Gary Oakley - Michael Thwaites: The Jervis Bay

Running time
2 min 21 sec
Date made
Place made
Department of Veterans' Affairs


I turned 17 on the way there, my first trip, it was kind of funny. When I joined the Navy. I had no concept of Vietnam, I had no concept of going there. I didn't pay attention to the news. So you know, it was just something that when it happened, I went "Oh ", it just happened, you know.

I didn't actually join the Defence Force thinking that I would go somewhere like that. I just joined to basically get away from a middle of nowhere bloody town … my dad's the indigenous one of the family, my mum's not. My mum was adopted as baby and her adoptive parent, father, was a Church of England minister and he was an ex-chaplain in Darwin during the Second World War.

And he always had a thing about the Navy and he gave me a book for a birthday present called HMS Ulysses and it was this book about a British ship in the Second World War. And I'd been interested in poetry too and learned a part of a poem called HMS Jervis Bay, the Jervis Bay and that sort of sparked an interest in me in about the Navy.

And then because I wanted to get away from this country town, the quickest way that I could do that and get a wage and travel the world and do the things that I could probably never ever do as an indigenous kid in a country town was joining the Navy and the Navy opposite that opportunity, to get away at 15 which is quite interesting, because many, many, many years later, when I was working at the War Memorial, and I started the service up the back of the War Memorial, now we have an indigenous service every Anzac Day.
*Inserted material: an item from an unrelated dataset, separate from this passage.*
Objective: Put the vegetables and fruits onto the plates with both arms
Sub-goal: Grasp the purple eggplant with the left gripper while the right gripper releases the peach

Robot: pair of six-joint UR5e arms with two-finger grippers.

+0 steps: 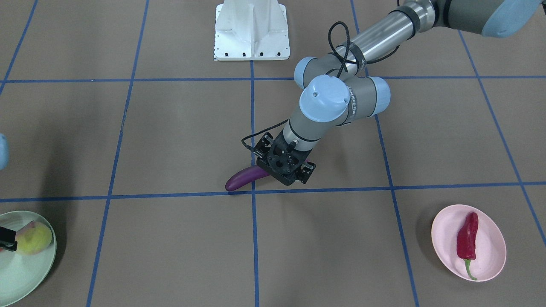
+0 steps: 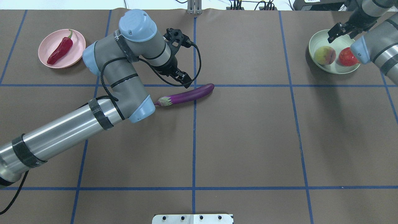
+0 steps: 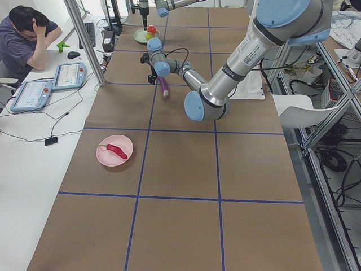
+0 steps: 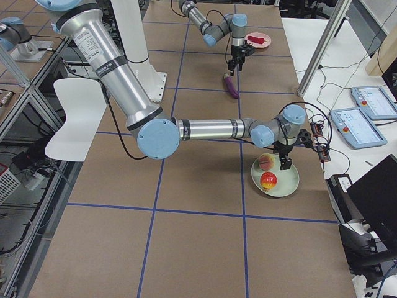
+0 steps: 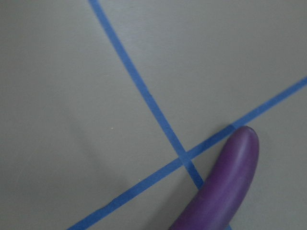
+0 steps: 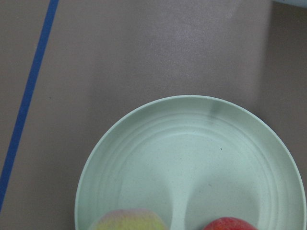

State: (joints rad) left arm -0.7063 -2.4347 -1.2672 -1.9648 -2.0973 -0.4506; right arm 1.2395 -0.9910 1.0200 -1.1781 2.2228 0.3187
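Right now, left arm (image 2: 62, 130) stretches toward table middle, left gripper (image 2: 185, 81) hanging just above eggplant (image 2: 189, 95); can't tell whether pincer is parted or closed. Right arm (image 2: 382, 46) reaches far corner, right gripper (image 2: 334, 35) over mint plate (image 2: 318, 39), jaws apart, empty. Pink plate (image 2: 76, 43) at opposite corner. Eggplant lies flat on brown paper (image 2: 248, 140), across blue tape (image 2: 248, 85) crossing. Peach (image 2: 324, 55) and red fruit (image 2: 346, 57) sit side by side on mint plate. Chili (image 2: 60, 51) lies on pink plate.

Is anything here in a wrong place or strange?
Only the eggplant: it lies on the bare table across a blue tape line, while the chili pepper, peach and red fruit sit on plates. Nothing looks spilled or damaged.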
We have a service every November 11. And we used to do it up the back of the hill behind the War Memorial, there’s a little memorial up there. The guy and his wife who put that up there, it was a private memorial, was a fellow by the name of Michael Thwaites.

Michael Thwaites wrote that poem, The Jervis Bay, and I got to meet him and things just sort of clicked together. But really, it was a case of the quickest way out of this town was to join the Navy.